Health, Diet & Fitness
The Simple Secret
- Get Slim from Diet. Get Fit from Exercise.
- Specifically: LC/HF + IF + HIT (Low-Carb / High-Fat diet + Intermittent Fasting + High Intensity Training).
Your body is a sophisticated and complex biological and organic machine. Treat it that way. Would you put sand in your car’s gas tank?
What really is diet (or eating)? It is fueling your body. Your body uses four sources of energy:
Incorrect insulin levels wreck havoc on your body’s systems. Especially body fat %. Reducing/eliminating carbohydrates stabilizes insulin levels thus reducing body fat.
The key is to get into ketosis and stay there. The best method is being on a Low-Carb, High-Fat diet, Intermittent Fasting & Ketone supplementation.
The Low-Carb, High-Fat / Ketogenic Diet
- Have a goal of "zero carb". It's not possible, because there are hidden carbs everywhere. But if shoot for "low" carb you'll end-up with more than you expect.
- High fat. Yes, really. Lot's of fatty meat (ribeye, burnt ends, bacon, butter etc).
- Low to medium amount of protein.
- Article: The Top 5 Benefits of the Keto Diet
While the coffee is brewing mix the following in a blender. Shake and open cap to release pressure first.
Ninja Professional Blender (BL610)
16/8 Intermittent Fasting. This means no food for 16 hours straight, and only eating within the remaining 8 hour window.
Try to slowly increase to 18/6 and even 20/4.
HVMN Ketone: the world's first ketone ester drink. It's clinically validated to improve training, recovery, and performance.
Technology originated from a DARPA program to enhance warfighter performance in mentally and physically demanding missions. After a decade of collaboration with Oxford and NIH, HVMN Ketone is now publicly available.
Each pocket-sized bottle of HVMN Ketone contains a full single serving of 25g pure ΔG™ Ketone Ester.
Tracking Your Vitals
Remember, what get's measured gets improved.
Four vitals to track:
- Your weight (daily).
- The length of your intermittent fast (daily).
- Ketones in your blood, mmol/L (check weekly).
- Gluclose in your blood, mg/dL (check weekly).
This is a Wi-Fi connected and automatically sends each measurement to the Nokia app and my Google spreadsheet. Sounds like a gimmick but it's actually fantastic.
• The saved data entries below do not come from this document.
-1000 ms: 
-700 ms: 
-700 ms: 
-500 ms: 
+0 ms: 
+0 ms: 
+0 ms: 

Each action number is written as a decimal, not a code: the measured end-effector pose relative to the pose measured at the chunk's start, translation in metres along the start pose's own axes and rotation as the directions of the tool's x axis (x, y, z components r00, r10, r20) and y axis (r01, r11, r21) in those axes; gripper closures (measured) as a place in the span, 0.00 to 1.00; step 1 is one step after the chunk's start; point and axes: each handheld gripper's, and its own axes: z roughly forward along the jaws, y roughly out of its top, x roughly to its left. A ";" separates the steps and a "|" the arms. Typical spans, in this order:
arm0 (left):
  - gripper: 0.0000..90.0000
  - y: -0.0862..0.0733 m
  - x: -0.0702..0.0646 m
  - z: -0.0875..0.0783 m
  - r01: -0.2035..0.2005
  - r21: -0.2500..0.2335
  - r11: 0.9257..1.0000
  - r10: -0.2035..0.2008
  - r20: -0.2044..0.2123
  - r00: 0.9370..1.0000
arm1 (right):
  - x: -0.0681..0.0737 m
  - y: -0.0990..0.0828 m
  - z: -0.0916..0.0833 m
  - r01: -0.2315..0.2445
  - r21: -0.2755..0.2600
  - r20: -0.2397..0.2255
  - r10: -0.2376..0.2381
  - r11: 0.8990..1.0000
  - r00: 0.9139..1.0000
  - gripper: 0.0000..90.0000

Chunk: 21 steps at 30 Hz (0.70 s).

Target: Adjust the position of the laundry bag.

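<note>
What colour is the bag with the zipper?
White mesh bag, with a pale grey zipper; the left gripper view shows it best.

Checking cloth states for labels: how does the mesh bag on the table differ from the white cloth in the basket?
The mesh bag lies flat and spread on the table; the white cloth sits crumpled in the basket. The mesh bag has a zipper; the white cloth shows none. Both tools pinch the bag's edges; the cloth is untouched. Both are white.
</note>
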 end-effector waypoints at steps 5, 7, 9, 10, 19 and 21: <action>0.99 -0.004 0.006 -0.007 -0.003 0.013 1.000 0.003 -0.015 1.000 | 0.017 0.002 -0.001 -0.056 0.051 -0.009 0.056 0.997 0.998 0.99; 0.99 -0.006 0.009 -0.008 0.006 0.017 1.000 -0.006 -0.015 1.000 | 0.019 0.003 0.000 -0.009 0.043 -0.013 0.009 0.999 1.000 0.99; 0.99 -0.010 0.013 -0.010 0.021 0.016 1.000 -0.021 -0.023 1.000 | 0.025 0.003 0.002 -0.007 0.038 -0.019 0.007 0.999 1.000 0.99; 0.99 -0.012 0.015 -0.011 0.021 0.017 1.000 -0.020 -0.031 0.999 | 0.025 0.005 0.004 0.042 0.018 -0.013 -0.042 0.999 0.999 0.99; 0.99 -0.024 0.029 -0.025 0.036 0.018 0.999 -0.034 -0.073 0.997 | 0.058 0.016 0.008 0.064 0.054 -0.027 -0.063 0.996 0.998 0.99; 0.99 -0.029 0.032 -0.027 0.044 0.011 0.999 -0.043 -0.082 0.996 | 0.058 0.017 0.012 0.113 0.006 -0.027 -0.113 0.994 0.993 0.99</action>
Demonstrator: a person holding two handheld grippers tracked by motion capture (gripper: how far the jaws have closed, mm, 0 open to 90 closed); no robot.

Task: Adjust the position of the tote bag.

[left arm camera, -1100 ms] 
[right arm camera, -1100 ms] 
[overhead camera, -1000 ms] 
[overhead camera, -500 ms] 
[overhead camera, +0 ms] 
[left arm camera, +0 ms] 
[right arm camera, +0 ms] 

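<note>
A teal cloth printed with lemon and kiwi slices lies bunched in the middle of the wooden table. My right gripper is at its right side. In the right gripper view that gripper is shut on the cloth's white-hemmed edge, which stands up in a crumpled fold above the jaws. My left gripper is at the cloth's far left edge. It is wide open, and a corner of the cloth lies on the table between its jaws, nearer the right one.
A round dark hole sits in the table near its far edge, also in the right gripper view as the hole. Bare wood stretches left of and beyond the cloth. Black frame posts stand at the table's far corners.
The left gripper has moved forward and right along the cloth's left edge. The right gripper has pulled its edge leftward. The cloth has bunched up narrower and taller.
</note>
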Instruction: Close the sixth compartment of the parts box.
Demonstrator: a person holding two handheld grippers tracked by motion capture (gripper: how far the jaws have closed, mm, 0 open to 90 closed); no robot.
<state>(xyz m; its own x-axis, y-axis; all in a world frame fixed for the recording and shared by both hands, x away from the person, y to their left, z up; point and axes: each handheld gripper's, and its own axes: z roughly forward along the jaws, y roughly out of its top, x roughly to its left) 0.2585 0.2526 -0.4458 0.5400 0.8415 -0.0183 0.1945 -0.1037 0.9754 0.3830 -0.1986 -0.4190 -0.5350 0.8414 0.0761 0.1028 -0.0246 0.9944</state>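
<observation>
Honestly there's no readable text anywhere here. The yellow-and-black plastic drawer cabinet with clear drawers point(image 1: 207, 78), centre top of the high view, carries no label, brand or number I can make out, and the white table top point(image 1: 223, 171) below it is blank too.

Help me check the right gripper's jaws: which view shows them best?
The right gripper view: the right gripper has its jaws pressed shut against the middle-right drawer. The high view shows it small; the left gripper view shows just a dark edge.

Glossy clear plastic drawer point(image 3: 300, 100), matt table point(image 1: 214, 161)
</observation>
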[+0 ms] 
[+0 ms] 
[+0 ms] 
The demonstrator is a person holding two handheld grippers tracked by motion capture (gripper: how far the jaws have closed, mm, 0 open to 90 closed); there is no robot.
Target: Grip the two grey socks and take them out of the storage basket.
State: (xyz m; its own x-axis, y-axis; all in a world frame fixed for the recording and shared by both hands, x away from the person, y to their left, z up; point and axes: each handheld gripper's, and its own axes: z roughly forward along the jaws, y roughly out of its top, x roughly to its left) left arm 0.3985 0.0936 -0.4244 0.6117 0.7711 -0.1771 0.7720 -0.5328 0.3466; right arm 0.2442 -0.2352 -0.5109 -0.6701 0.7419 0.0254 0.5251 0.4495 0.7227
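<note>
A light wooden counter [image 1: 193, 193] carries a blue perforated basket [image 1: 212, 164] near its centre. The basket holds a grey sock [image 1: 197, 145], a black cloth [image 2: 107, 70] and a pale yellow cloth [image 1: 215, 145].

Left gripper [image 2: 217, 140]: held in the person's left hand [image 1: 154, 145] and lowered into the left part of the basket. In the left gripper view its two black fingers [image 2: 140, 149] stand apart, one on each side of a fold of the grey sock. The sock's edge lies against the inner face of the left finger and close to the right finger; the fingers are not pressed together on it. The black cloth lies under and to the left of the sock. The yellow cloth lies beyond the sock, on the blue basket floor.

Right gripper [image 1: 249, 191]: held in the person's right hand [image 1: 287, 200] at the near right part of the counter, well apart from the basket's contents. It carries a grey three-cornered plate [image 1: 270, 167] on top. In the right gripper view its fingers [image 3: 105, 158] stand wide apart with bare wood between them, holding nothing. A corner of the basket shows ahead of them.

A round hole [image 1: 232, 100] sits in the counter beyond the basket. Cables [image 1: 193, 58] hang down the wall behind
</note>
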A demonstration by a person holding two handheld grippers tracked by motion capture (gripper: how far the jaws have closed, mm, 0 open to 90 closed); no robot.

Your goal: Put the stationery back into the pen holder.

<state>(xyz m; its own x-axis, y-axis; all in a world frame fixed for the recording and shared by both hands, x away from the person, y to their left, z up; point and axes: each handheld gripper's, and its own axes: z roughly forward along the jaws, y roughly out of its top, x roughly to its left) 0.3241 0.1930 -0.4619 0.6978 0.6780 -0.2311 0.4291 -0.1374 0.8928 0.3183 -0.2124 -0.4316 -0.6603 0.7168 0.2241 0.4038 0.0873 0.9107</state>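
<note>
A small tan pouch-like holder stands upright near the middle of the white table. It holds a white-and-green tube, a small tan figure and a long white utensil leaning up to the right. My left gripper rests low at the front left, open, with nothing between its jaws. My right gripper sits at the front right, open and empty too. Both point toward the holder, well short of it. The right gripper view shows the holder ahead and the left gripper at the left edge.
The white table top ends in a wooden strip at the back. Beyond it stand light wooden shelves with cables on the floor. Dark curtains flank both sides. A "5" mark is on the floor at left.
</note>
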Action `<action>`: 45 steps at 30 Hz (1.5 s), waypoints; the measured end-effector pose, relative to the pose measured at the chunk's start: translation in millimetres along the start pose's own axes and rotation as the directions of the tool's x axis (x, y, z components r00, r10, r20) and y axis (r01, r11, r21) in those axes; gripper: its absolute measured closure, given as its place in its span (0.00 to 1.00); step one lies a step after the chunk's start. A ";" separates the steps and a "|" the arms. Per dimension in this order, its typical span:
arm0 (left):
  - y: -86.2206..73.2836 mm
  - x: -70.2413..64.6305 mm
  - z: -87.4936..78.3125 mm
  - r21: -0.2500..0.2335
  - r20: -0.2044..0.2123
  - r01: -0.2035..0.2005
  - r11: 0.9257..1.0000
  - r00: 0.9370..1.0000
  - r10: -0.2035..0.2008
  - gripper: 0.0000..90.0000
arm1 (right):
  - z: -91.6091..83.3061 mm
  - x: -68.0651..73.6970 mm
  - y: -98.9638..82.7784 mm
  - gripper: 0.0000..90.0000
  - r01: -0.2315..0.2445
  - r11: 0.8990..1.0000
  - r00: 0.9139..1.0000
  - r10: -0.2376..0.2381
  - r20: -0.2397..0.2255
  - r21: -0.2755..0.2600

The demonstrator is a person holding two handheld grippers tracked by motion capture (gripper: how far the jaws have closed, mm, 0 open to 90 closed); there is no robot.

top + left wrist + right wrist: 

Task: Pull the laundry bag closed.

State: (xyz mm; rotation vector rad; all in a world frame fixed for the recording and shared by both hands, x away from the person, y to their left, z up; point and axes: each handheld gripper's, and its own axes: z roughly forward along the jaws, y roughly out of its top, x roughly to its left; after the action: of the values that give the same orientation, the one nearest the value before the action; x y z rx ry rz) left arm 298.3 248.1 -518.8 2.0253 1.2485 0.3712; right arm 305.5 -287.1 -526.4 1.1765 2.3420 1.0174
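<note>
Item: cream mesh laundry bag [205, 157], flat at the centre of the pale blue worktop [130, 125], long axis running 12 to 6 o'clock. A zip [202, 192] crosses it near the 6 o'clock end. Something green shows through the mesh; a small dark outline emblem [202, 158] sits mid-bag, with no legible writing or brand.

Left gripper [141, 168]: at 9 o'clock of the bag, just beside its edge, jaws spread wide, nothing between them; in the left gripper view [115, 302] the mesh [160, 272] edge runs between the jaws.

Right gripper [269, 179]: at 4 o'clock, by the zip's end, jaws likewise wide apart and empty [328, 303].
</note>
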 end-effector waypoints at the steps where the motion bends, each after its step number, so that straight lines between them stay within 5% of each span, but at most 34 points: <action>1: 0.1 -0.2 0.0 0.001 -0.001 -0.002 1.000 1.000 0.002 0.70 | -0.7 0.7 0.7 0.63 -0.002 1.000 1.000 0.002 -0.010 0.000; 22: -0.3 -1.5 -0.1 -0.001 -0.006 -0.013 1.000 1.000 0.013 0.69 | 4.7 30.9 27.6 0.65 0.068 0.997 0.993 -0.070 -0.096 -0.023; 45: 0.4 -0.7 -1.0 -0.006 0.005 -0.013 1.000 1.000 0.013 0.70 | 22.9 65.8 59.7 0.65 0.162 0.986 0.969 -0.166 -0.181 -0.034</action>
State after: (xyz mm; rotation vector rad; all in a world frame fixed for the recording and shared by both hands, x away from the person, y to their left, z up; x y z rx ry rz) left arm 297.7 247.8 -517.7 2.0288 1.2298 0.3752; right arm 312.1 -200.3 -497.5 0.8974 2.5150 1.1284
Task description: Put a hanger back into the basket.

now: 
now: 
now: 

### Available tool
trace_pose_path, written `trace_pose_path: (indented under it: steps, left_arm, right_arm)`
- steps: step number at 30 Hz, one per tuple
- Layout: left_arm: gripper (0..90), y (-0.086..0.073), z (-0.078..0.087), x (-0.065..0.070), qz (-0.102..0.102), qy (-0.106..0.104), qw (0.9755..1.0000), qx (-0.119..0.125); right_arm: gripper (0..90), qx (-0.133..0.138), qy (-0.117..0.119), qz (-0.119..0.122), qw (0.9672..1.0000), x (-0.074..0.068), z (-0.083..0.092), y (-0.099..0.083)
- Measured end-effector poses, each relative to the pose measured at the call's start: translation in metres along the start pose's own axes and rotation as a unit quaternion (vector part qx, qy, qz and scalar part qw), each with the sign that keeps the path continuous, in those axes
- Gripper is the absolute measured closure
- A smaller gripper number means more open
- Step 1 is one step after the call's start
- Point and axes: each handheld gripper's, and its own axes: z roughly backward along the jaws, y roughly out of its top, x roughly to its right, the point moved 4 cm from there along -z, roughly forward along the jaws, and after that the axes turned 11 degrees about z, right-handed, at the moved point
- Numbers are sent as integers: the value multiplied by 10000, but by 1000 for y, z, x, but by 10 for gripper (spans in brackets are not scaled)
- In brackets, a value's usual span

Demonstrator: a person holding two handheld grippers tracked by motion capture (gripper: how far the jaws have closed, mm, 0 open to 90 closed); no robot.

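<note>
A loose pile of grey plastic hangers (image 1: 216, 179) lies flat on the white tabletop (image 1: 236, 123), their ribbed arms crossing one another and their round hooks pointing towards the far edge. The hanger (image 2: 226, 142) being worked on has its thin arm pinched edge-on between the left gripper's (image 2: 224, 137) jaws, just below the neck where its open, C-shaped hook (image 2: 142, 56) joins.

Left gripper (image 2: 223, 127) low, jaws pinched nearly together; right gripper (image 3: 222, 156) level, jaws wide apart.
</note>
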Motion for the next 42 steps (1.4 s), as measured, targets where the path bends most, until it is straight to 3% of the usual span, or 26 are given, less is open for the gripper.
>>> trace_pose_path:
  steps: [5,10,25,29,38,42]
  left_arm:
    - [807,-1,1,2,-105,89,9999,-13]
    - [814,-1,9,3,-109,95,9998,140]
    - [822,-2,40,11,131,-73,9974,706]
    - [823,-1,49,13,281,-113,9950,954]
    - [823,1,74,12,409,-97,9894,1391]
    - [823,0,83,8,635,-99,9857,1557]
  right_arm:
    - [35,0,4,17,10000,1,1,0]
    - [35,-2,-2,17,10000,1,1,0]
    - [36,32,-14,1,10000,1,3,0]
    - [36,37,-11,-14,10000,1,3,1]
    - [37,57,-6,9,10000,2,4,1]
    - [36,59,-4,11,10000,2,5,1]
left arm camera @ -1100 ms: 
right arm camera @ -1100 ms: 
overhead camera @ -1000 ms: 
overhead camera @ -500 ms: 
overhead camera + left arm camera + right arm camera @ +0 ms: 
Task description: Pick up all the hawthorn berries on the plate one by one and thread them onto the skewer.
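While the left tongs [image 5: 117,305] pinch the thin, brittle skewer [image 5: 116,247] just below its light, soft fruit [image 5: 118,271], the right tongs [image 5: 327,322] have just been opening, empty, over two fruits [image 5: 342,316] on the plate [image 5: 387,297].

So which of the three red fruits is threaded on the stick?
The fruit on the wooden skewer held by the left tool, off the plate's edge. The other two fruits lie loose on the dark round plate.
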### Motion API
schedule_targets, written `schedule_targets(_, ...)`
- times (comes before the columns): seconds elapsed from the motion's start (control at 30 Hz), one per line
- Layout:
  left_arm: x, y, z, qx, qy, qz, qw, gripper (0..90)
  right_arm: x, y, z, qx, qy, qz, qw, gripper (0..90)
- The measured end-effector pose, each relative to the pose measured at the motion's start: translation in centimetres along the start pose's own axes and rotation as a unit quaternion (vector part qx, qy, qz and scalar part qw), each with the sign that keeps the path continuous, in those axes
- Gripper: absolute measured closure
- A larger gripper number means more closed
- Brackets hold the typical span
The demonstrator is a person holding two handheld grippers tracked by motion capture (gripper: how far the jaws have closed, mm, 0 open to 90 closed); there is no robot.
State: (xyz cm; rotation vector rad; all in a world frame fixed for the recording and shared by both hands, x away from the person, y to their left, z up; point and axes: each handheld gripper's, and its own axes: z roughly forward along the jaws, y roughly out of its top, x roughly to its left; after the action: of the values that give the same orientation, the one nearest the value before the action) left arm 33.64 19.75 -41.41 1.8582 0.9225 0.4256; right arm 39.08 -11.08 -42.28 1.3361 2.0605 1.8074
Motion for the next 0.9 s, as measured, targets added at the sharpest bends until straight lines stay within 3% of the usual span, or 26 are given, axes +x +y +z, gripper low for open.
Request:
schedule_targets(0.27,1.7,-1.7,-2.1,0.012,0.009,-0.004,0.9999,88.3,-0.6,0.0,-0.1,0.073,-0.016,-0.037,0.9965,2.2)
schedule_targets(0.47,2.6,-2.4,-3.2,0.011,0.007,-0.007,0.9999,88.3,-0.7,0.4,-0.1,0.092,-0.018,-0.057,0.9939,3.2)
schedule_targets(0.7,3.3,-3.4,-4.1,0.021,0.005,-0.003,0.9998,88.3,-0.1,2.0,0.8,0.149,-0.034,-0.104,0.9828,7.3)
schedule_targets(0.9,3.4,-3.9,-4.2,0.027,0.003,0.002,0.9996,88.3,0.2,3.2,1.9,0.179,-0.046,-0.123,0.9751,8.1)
Every morning I get on the scale and all measurements are recorded automatically.
Also, up to 4 different people can use it. It know who is who.
- Lose weight.
- Makes you STRONG!
- Reduces stress. Increases psychological and physical energy.
- Strengthens bones. Takes stress off of back and joints (especially back). Protects your body.
- Appearance, chest, shoulders etc. Others respect you.
- Psychological, feel better about yourself. Builds confidence and self-esteem, cascades to other areas.
- Improves mood. 16 weeks of exercise can be as effective as prescription antidepressant medication. Increases the body's production of endorphins.
- Causes your lungs to process more oxygen with less effort; your heart to pump more blood with fewer beats; and the blood supply directed to your muscles to increase. As a result, by performing cardiovascular exercises, you are increasing your body's endurance and efficiency.
- Improved immune system. Makes you less susceptible to minor viral illnesses such as colds and flu. Aerobic exercise helps activate your immune system and prepares it to fight off infection.
- Increased life span. The Harvard Alumni Health Study (1986), published in the New England Journal of Medicine, scientifically linked exercise with increased life spans for the first time. Since then, additional research has supported this finding.
- From a master strength coach, "I also have come to see how easy it is to build strength with the kettlebells. After spending a year building the core strength exercises. (Cleans and presses, swings, snatches, windmills, and turkish get ups. ) Treating every workout like a practice. Focusing on perfecting technique. I am convinced that the kettlebell is the most perfect exercise piece of equipment on earth."
- Stretching. I alternate daily between upper-body and lower-body stretches.
- All you need is a kettlebell, and two exercises: the Kettlebell Swing and the Kettlebell Get-Up.
- If you want to add a little "form" and "shape" to your body, you can do isolation-weight training. One set, reps to failure, use maximum intensity! Attempt to increase the weight and/or reps each session (eventually you'll only increase one or the other about once a year.
Kettlebells: 5kg, 48kg, 12kg, 28kg
The Kettlebell Swing
Use for aerobic conditioning. I do 60 continuous swings with a 48kg kettlebell, five days a week.
The Kettlebell Get-Up
Kettlebell Get-Ups - for all-body strength. I do three Get-Ups per side with a 48kg kettlebell, five days a week.